For every high profile closure such as Ford Motor Co.’s decision this week to keep its North American factories on an indefinite lockdown, there are a handful of counter-examples. Office buildings may not be too worried about heating and ventilation right now, but hospitals, supermarkets and laboratories are. Trane Technologies Plc, the former climate business of Ingersoll-Rand Plc, continues to make and service products for those purposes. The refrigerated transportation business of Carrier Global Corp. has been deemed essential because that’s how food and medicine are ferried across the nation. The pharmaceutical and biotechnology industries, among others, use equipment from Rockwell Automation Inc. to keep their production lines moving smoothly. Caterpillar Inc.’s machines are used to mine essential commodities and its engines help keep the power on in data centers.
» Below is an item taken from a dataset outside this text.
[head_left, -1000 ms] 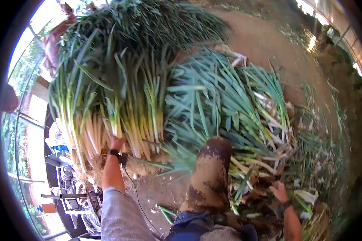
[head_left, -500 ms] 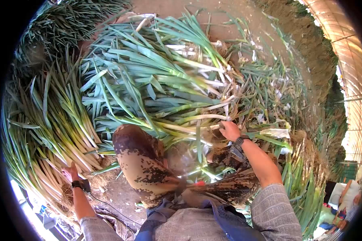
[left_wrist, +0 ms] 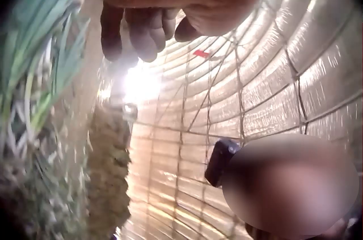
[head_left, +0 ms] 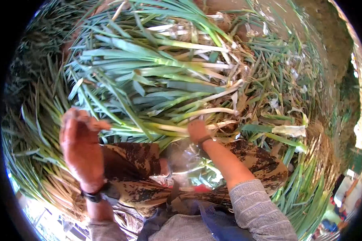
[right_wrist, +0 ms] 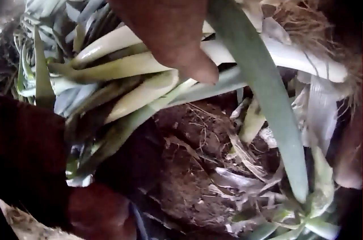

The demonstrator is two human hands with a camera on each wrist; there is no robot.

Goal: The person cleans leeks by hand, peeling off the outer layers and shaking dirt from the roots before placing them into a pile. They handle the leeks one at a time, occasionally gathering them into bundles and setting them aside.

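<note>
My right hand (head_left: 198,130) is down on the near edge of a heap of long green onions (head_left: 128,76), its fingers curled at a pale stalk. The right wrist view shows that white green onion stalk (right_wrist: 300,60) running under the hand, with a fingertip bent over it and a green leaf (right_wrist: 258,81) slanting past. My left hand (head_left: 82,148) is raised above the left knee and holds nothing. Its fingers hang loosely bent in the left wrist view, the wrist turned up toward the roof.
Neat rows of cleaned green onions (head_left: 58,186) lie at the left. Trimmed leaves and peelings (head_left: 277,72) litter the ground at the right, beside another bundle with roots (head_left: 309,168). My camouflage-clad knees (head_left: 253,160) are spread between the heaps. A ribbed plastic greenhouse wall (left_wrist: 272,81) curves overhead.
My left hand has left the rows of green onions at the left and come up toward the middle. My right hand has moved from the root ends leftward along the stalks. The view has swung right.
</note>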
It’s a bit more of a stretch to understand why the nation is so desperately in need of F-35 fighter jets or nuclear submarines at the current moment. But “modern warfare can be a great deal more lethal than coronavirus will ever be,” Loren Thompson, chief operating officer for the Lexington Institute, a think-tank that receives contributions from the aerospace and defense industry, said in an interview. “The military exists to deter war. The view from Washington is if you can’t do that, then all the other infrastructure is at risk.” The defense industry also offers a fairly direct means of providing stimulus to the US economy. Contract awards have continued to flow and the Department of Defense has accelerated progress payments, with the apparent aim of flushing cash flow into the hands of suppliers, many of which also serve the beleaguered commercial industry. To that end, the US Air Force said this week it would release $882 million withheld from Boeing Co. over deficiencies in its military tanker program.